Friday, March 2, 2012

Stalking the Wild Ass-Burgers


When Conservative ikon Ronald Reagan assumed the Presidency in 1980, he appointed James G. Watt as his Secretary of the Interior. The Republican strategy, since the mid-1960's, has consistently been to undermine Federal agencies, by appointing avowed enemies of departments they occupy, who use their power to "eat the host from the inside out"--and then use the record of the agency's "failure" as "proof" that "government doesn't work."

Watt, like the administration that hired him, "hit the ground running." He immediately set about turning over Federal lands for mining, timber harvest, oil & gas development. He fought attempts to create new national parks, and even resisted private donations for preservation! Before his appointment, Watt had created the Mountain States Legal Foundation, an organization designed to promote and defend the rights and privileges of extractive industries and private owners on public and private lands. Watt was, in effect, the wolf invited into the hen-house, to feast on his former opponents. It would be as if the U.S. were to hire a Muslim Al-Quaeda terrorist to run our domestic security programs. Watt himself, always the loose cannon, eventually was fired by making intemperate comments about affirmative action. For those of us who wanted to be rid of him, it was like getting Al Capone for tax evasion. It didn't matter what strategy you had to employ, as long as the culprit was nailed.


I was reminded of Watt this week, reading about the embarrassment suffered by California Fish & Game's head Daniel Richards, who posted a picture of himself posing--Hemingway-style--over his fresh-kill mountain lion on a dude ranch in Idaho, grinning from ear to ear with pride and ghoulish delight. Richards was appointed by former Republican Governor Arnold Schwarzenegger. The "Governator" was using the same tactic as Reagan had two decades before, to appoint an avowed enemy of conservation and wildlife preservation, to a position of trust, to an office whose primary purpose was diametrically opposed to his views. It was Mr. Watt all over again.

Have you ever met one of these gun-happy "wild-life management" types in the flesh? They're really brave souls. They like to stalk their prey in little bands, mowing down helpless mountain lions with high-calibre rifles from a safe distance. Dude ranches are their playgrounds, and they get off pumping lead into "targets." They look on nature as a game-board in which humankind gets to "control" animal populations through eradication or sport.

Once upon a time, the North American Continent was full of game, and it existed in a fine ecological balance within the context of it geographical limits.

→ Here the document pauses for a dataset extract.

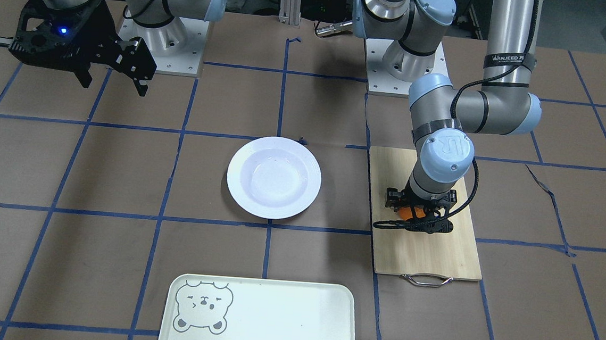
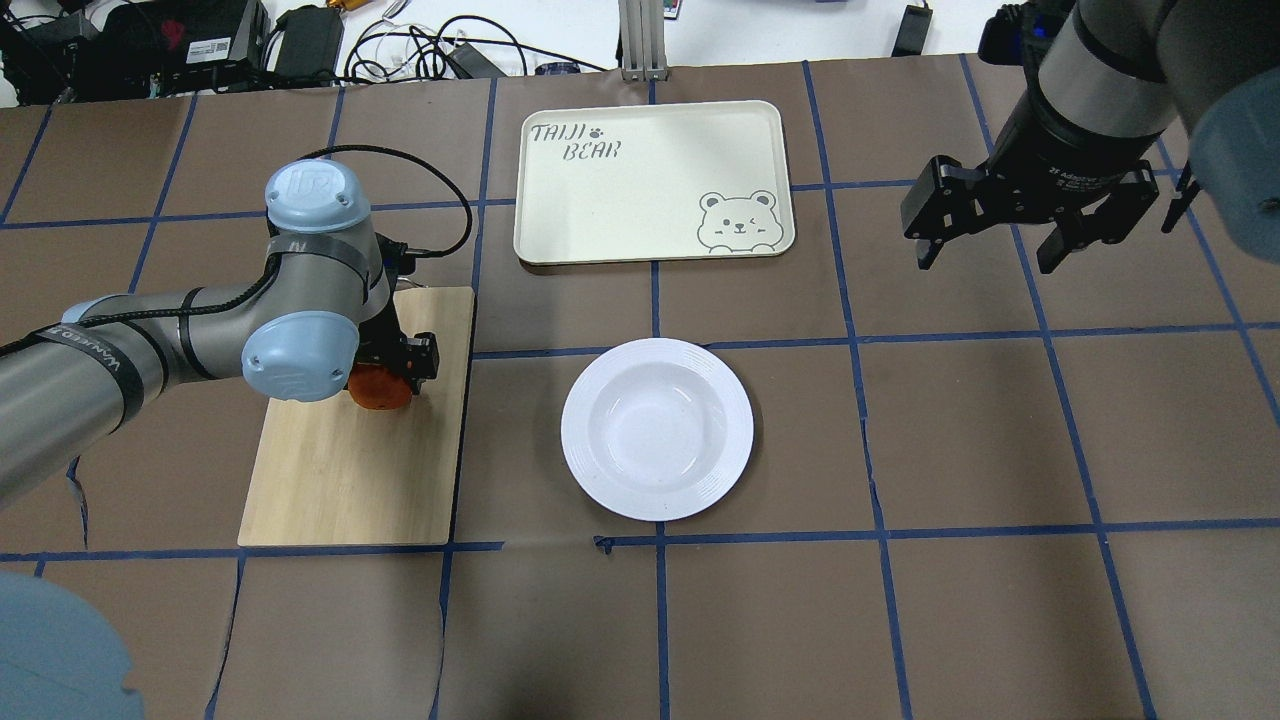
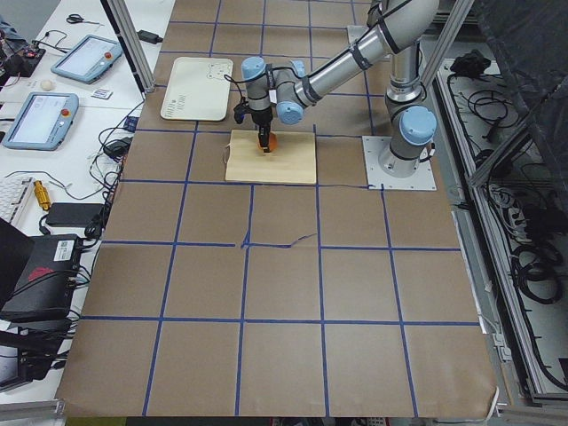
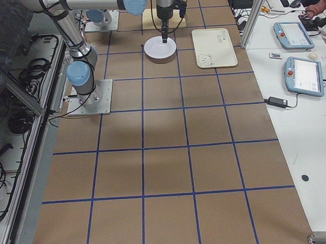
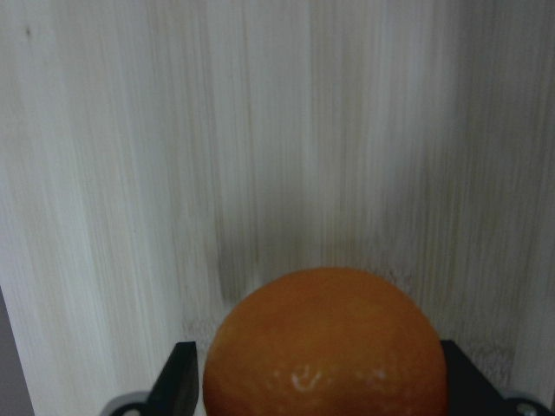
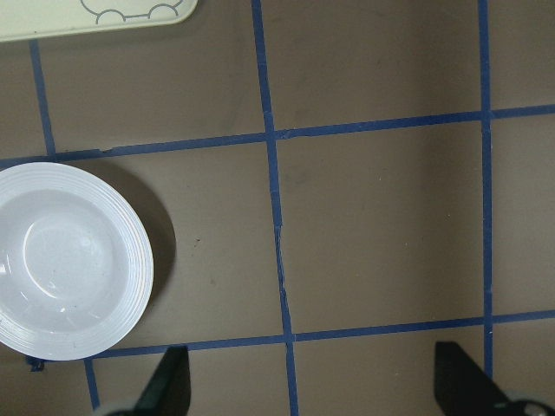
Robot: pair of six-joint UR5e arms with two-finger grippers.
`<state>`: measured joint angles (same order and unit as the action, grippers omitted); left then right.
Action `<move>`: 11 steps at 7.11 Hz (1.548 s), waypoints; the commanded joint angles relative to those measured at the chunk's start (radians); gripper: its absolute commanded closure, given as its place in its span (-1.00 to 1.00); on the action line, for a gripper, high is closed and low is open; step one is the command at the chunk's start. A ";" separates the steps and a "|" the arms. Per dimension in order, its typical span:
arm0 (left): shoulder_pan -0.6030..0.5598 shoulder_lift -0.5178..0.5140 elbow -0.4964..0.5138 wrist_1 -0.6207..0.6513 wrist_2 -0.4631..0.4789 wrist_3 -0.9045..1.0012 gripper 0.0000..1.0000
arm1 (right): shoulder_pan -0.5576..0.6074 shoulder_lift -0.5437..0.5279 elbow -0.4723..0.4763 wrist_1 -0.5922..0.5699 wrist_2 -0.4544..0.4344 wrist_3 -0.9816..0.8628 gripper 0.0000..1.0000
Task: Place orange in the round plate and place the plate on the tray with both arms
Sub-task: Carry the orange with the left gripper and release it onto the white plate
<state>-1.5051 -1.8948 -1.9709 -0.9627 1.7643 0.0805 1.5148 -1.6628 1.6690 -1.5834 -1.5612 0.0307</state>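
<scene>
The orange [image 5: 325, 347] rests on the wooden cutting board [image 2: 340, 480]. My left gripper [image 1: 414, 220] is lowered over it, open, with one black finger [image 5: 178, 381] on each side, close to the skin. In the overhead view the orange [image 2: 378, 392] peeks out under the left wrist. The round plate [image 1: 274, 177] lies bare at the table's middle and also shows in the right wrist view [image 6: 69, 260]. The tray [image 2: 640, 190] lies beyond the plate, with nothing on it. My right gripper [image 2: 983, 262] hangs open, high above the table and well away from the plate.
The cutting board [image 1: 425, 253] has a metal handle [image 1: 426, 280] on its far end. Blue tape lines grid the brown table cover. Cables and electronics sit past the table's far edge, behind the tray [image 1: 282, 318].
</scene>
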 commanded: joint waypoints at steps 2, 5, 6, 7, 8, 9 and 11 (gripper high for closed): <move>-0.023 0.055 0.027 -0.057 -0.054 -0.005 0.49 | -0.002 0.000 0.000 0.000 0.000 0.000 -1.00; -0.100 0.127 0.096 -0.188 -0.201 -0.094 0.56 | -0.004 0.000 0.000 -0.001 0.000 0.002 -1.00; -0.188 0.135 0.119 -0.188 -0.207 -0.202 0.55 | -0.004 0.000 0.000 0.000 -0.002 0.002 -1.00; -0.283 0.128 0.147 -0.185 -0.207 -0.291 0.55 | -0.004 0.000 0.000 0.002 -0.002 0.002 -1.00; -0.367 0.112 0.159 -0.179 -0.209 -0.395 0.56 | -0.005 0.000 0.000 -0.001 0.000 0.002 -1.00; -0.458 0.099 0.158 -0.165 -0.210 -0.533 0.56 | -0.005 0.000 0.000 0.002 -0.002 0.002 -1.00; -0.532 0.051 0.129 -0.090 -0.241 -0.642 0.56 | -0.013 0.008 0.002 0.000 -0.003 0.009 -1.00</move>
<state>-1.9921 -1.8130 -1.8256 -1.0841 1.5440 -0.4916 1.5063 -1.6602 1.6693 -1.5828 -1.5634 0.0347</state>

The native indian populations respected its resources, for the most part, and might have gone on doing so for centuries, had not the Europeans come to lay claim to this bounty. As populations have exploded, humankind has pushed much of the wild kingdom into extinction, and many of the surviving populations are endangered. Corporate energy and extraction industries oppose all preservation and regulation, and they've teamed up with the hyped-up hunters and gun-freaks to hold the line against animal rights activists and "tree-huggers."

Watt said he wanted to open up all the Federal and private lands to exploitation, "mine more, drill more, cut more timber." He always grinned when he said this, openly defying his enemies, provoking them with cheek. "Screw you," he always seemed to be saying. Discussing his theory of environmental management before the Congress, he testified "I do not know how many future generations we can count on before the Lord returns, whatever it is we have to manage with a skill to leave the resources needed for future generations."

As an environmental steward, Mr. Richards is shoulder to shoulder with James Watt. Comrades-in-arms in the struggle to ravage the earth in the most efficient manner, for the benefit of corporate shareholders and hysterical gun-nuts. State legislators have called for Richards's head, as well they might. But Richards, true to his type, is standing firm: "my activity . . . [to hunt mountain lions in Idaho] . . . is none of your business." Richards isn't stupid; he knows his constituency admires his crack-brained tenacity in defying public indignation. It's just what they like about him. Preservation of wild-life?--to hell with it! Shoot the bastards!

Beside the beautiful wild feline he has just killed, Richards looks like a pipsqueak. He might as well be jacking off in a skin parlor, or stumbling around in a padded cell. There's nothing admirable, or noble, or dignified about what he's done. He's just another pathetic jerk playing with a dangerous toy, perpetrating sanctified mischief at the world's expense, an environmental terrorist getting his jollies by offing endangered species.